=== Exercise objective ===
Skip any pictures. Repeat the data exactly, from its first line through the line that holds "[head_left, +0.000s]", both included.
┌─ Dataset records
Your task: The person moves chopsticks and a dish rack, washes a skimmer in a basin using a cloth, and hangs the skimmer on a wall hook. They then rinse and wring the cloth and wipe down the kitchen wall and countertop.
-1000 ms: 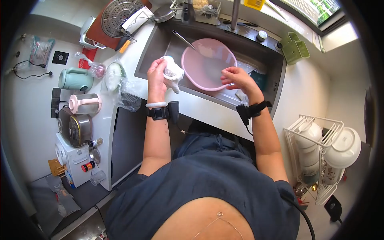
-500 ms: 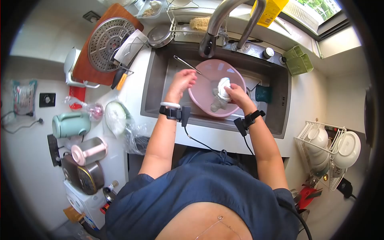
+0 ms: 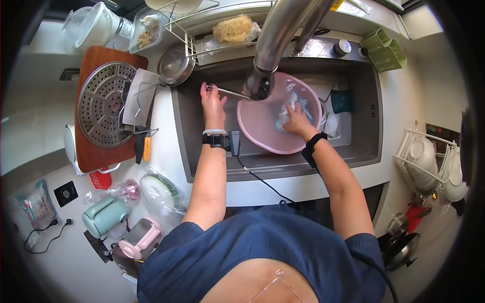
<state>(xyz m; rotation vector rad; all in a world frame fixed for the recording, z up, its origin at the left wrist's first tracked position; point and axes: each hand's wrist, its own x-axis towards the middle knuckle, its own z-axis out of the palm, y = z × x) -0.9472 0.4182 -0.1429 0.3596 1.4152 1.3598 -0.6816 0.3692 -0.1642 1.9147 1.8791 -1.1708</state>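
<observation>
— Noting positions at the sink (image 3: 361, 146): where is your right grip (image 3: 300, 122)?

— Down inside the pink basin (image 3: 263, 137), fingers on a wet, cloth-like bundle (image 3: 301, 105), whitish with bluish patches. I cannot tell whether they close on it.

— And your left grip (image 3: 214, 107)?

— Above the sink's left part, outside the basin, my fingertips at the end of a slim metal handle (image 3: 231, 92). Pinching or merely touching, I cannot tell. It slants toward the basin; the faucet (image 3: 271, 48) hides its far end.

— Nearby items?

— Right of the basin, within the sink, a teal container (image 3: 342, 101). Left, over the counter (image 3: 165, 118), a perforated metal disc (image 3: 98, 96) against a brown board (image 3: 87, 157). Beyond the sink, a tan scrubber (image 3: 232, 29) in a wire rack (image 3: 190, 44).
</observation>
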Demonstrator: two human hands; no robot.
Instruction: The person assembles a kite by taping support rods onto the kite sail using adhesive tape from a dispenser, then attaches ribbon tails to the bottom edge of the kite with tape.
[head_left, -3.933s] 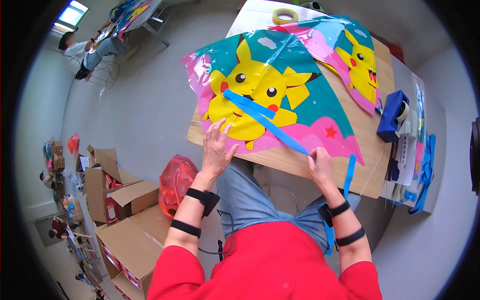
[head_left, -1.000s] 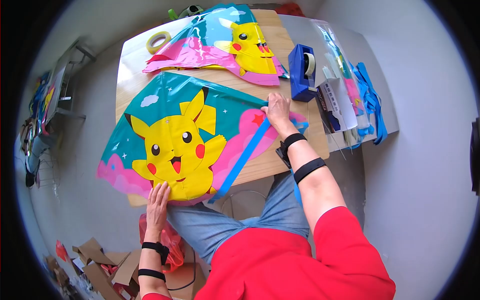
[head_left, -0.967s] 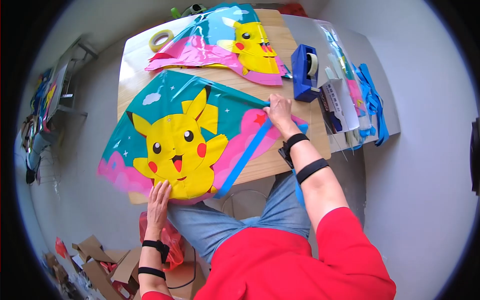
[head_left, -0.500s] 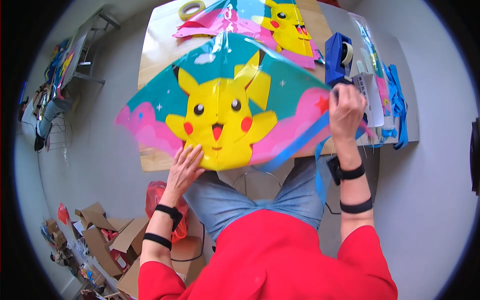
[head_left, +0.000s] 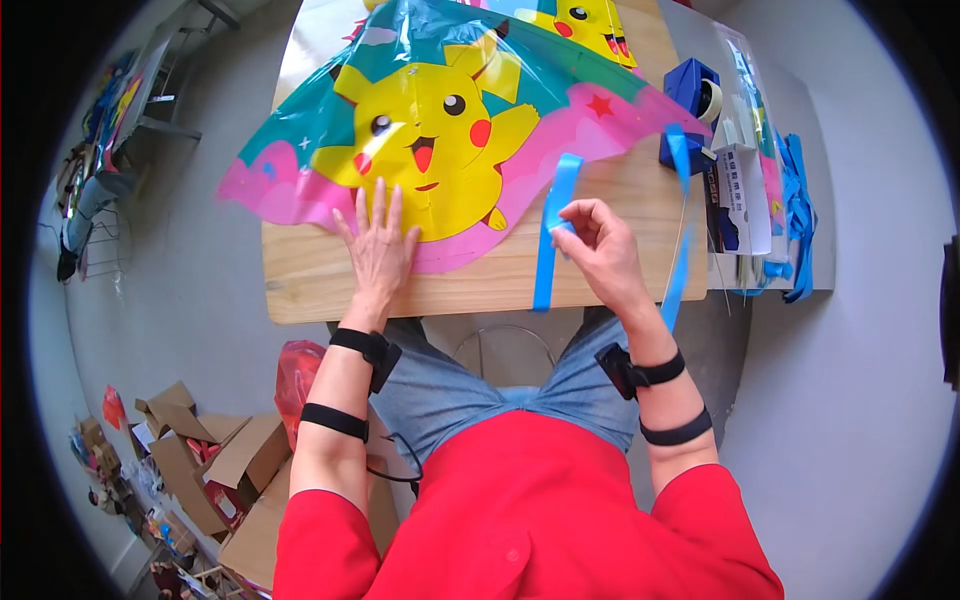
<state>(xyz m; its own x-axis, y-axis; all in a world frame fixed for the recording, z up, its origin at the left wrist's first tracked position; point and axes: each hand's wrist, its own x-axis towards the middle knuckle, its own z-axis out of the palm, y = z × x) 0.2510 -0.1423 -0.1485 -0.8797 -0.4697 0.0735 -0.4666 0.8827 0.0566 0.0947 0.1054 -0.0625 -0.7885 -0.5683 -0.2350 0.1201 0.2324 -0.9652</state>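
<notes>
A kite with a yellow cartoon character (head_left: 425, 150) on a teal and pink ground lies over the wooden table. My left hand (head_left: 380, 250) rests flat with spread fingers on its lower left part. To the right, my right hand (head_left: 600, 250) pinches a blue ribbon (head_left: 548, 265) between thumb and forefinger, just over the wood. Another stretch of blue ribbon (head_left: 683, 190) hangs near the kite's right corner and runs down beside my right forearm; whether both stretches are one piece I cannot tell.
A blue tape dispenser (head_left: 692, 88) and a white box (head_left: 740, 195) stand on the right, beside a bundle of blue ribbons (head_left: 797, 215). Another kite (head_left: 600, 30) lies at the back of the table (head_left: 480, 285). Cardboard boxes (head_left: 245, 460) sit on the floor at left.
The kite has been laid down farther back and tilted. My left hand now presses flat on it. My right hand has left the kite's right corner and moved down-left to the blue ribbon.
</notes>
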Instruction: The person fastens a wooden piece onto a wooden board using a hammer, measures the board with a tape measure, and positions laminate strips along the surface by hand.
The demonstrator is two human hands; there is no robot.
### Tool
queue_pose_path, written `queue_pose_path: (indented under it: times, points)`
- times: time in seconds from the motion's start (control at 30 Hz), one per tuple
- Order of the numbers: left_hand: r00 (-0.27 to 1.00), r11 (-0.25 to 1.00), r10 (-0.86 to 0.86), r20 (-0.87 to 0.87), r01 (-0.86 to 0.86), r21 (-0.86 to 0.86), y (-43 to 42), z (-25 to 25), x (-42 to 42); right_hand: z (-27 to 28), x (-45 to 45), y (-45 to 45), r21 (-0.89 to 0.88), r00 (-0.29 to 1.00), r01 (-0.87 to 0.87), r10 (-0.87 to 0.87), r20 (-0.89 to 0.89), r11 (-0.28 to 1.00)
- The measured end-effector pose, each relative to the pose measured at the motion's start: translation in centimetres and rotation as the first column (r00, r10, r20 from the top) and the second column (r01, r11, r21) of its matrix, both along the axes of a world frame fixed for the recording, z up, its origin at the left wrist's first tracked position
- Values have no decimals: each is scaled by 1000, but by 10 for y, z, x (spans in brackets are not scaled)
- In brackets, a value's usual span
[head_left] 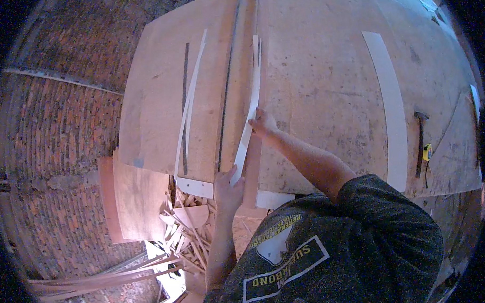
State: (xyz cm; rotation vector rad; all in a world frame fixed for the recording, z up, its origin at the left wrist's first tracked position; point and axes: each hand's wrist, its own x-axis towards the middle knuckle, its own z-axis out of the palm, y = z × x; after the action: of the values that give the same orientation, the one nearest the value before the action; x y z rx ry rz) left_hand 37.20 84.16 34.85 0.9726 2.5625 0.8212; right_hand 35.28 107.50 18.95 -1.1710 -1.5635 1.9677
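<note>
A long, narrow white strip lies lengthwise over the table along a raised wooden edge. My left hand is closed around its near end, the thumb along the strip. Farther up, my right hand grips the strip near its middle, fingers curled at its side. The strip's far end looks split or doubled. Left of it runs a dark slot or rail in the wooden worktable.
Thin white strips and a dark bar lie on the left. A wide pale strip, a hammer and a yellow tape measure are on the right. Wood offcuts pile below; a brick floor spreads left.
</note>
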Motion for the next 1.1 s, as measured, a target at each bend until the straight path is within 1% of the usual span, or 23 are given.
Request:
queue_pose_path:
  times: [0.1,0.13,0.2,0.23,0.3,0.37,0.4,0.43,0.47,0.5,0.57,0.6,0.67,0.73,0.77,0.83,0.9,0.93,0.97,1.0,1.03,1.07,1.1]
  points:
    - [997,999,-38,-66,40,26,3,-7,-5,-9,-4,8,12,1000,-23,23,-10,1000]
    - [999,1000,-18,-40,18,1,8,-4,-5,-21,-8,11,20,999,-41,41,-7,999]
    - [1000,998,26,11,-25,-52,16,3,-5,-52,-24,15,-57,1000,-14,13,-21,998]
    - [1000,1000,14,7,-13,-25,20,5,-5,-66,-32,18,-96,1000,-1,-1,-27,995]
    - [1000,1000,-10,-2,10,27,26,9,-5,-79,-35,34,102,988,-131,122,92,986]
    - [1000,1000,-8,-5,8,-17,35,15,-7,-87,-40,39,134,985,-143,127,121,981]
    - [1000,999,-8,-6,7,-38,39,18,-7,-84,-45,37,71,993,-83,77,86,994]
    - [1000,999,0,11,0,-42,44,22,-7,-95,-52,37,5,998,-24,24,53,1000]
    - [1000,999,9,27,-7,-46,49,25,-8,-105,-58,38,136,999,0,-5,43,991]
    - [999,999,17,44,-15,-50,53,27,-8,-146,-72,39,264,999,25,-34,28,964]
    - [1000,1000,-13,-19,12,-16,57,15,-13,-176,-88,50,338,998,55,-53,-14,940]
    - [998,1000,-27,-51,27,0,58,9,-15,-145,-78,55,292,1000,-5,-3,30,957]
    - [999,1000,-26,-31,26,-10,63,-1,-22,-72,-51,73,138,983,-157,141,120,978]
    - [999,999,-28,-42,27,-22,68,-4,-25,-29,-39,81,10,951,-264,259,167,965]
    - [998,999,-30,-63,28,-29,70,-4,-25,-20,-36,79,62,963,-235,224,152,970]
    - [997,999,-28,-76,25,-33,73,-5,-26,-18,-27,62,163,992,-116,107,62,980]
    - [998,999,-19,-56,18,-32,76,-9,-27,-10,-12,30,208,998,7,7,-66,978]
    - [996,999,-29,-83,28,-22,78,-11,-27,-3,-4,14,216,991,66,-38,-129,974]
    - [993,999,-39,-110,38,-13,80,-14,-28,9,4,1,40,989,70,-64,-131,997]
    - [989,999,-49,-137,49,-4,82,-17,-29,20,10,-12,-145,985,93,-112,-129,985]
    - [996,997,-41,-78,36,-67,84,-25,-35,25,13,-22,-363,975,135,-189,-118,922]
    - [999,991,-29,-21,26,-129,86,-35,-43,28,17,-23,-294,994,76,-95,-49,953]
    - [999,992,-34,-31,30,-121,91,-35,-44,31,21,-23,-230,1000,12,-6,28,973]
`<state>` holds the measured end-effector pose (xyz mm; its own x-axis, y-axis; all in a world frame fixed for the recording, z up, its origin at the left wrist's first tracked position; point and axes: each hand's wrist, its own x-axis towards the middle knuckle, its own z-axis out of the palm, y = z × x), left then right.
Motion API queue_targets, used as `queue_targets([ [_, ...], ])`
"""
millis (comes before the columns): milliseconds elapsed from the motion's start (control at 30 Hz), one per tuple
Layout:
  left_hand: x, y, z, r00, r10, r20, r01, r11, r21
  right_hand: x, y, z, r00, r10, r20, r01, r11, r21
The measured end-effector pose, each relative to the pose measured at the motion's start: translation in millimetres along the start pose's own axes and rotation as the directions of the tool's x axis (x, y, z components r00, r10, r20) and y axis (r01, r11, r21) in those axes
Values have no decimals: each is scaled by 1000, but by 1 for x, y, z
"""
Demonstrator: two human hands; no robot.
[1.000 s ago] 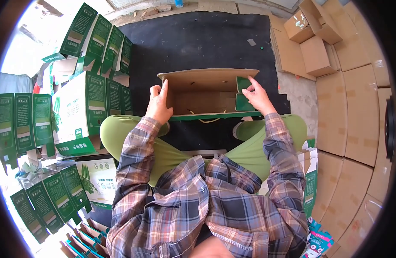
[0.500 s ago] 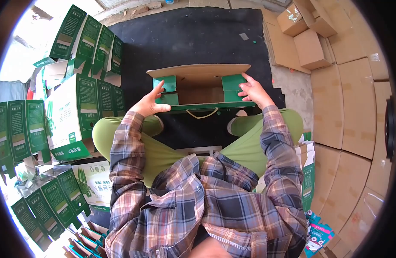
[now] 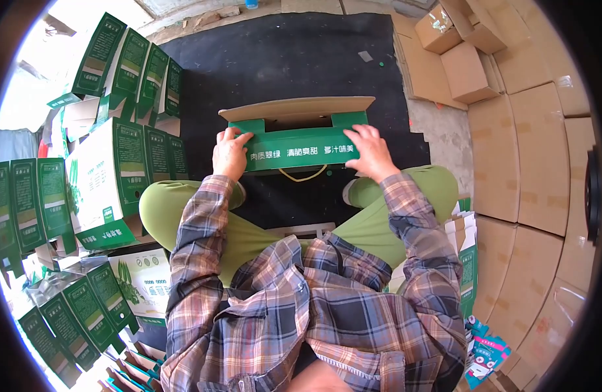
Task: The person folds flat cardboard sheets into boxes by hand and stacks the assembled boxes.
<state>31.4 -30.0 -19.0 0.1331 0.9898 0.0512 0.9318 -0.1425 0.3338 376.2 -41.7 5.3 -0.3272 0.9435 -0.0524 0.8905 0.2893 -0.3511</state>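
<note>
A green cardboard gift box point(image 3: 301, 157) stands between my knees on the black mat. Its near flap, printed with white characters, is folded inward across much of the opening. The brown far flap point(image 3: 301, 106) is still raised. My left hand point(image 3: 231, 154) grips the left end of the near flap, its fingers curled over the edge. At the right end, my right hand point(image 3: 371, 153) holds the same flap with its fingers over the top. A yellow cord handle point(image 3: 304, 178) hangs from the box's near side. The inside is mostly hidden.
Rows of green and white boxes point(image 3: 97, 176) with open flaps stand on the left. Large brown cartons point(image 3: 494, 153) line the right side, with small open cartons point(image 3: 469, 72) at the back right. A blue and pink packet point(image 3: 487, 359) lies at lower right.
The near flap has been folded up and inward, covering the green side flaps and much of the opening. Both hands have closed onto its ends, and the right hand has moved left and down.
</note>
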Motion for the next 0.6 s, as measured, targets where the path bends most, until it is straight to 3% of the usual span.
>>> queue_targets([
  [133, -6, 12, -3, 989, 124, 76, -120, 991, -56, -1, -15, 5, 1000, 14, 8, -13, 995, -95],
  [200, -13, 30, -12, 976, 167, 137, -174, 984, 36, 0, -14, 7, 1000, 2, -11, -3, 993, -120],
  [333, -12, 36, -10, 965, 125, 231, -156, 980, 123, 3, -14, 7, 1000, -1, 13, 2, 994, -113],
  [467, -8, 31, -7, 951, 139, 277, -164, 984, 68, 2, -12, 9, 999, 11, 42, -6, 993, -122],
  [600, -11, 36, -7, 956, 210, 207, -241, 960, 142, 0, -13, 7, 994, 14, 113, 0, 993, -121],
])
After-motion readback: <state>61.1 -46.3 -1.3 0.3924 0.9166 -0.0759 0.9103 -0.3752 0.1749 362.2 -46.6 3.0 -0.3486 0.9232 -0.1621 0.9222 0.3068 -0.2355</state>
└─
=== Answer to this task ===
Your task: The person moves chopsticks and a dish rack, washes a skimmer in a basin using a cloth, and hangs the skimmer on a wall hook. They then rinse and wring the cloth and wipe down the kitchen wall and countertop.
-1000 ms: 
-500 ms: 
+0 ms: 
<state>(xyz m; rotation vector rad; all in a world frame fixed for the recording, z up, its origin at the left wrist's first tracked position; point and axes: each hand's wrist, its own x-axis towards the middle knuckle, its own z-axis out of the palm, y = z × x) -0.9472 0.4182 -0.1429 0.3596 1.4152 1.3598 -0.6816 0.3692 -0.1642 1.9147 1.8791 -1.1708</state>
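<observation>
— Noting positions at the sink (image 3: 361, 146): where is your right grip (image 3: 300, 122)?

— Down inside the pink basin (image 3: 263, 137), fingers on a wet, cloth-like bundle (image 3: 301, 105), whitish with bluish patches. I cannot tell whether they close on it.

— And your left grip (image 3: 214, 107)?

— Above the sink's left part, outside the basin, my fingertips at the end of a slim metal handle (image 3: 231, 92). Pinching or merely touching, I cannot tell. It slants toward the basin; the faucet (image 3: 271, 48) hides its far end.

— Nearby items?

— Right of the basin, within the sink, a teal container (image 3: 342, 101). Left, over the counter (image 3: 165, 118), a perforated metal disc (image 3: 98, 96) against a brown board (image 3: 87, 157). Beyond the sink, a tan scrubber (image 3: 232, 29) in a wire rack (image 3: 190, 44).
</observation>
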Demonstrator: two human hands; no robot.
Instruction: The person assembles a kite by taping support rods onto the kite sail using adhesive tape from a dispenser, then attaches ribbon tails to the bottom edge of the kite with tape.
[head_left, -3.933s] 
[head_left, -1.000s] 
[head_left, -0.967s] 
[head_left, -0.500s] 
[head_left, +0.000s] 

The required output is now complete.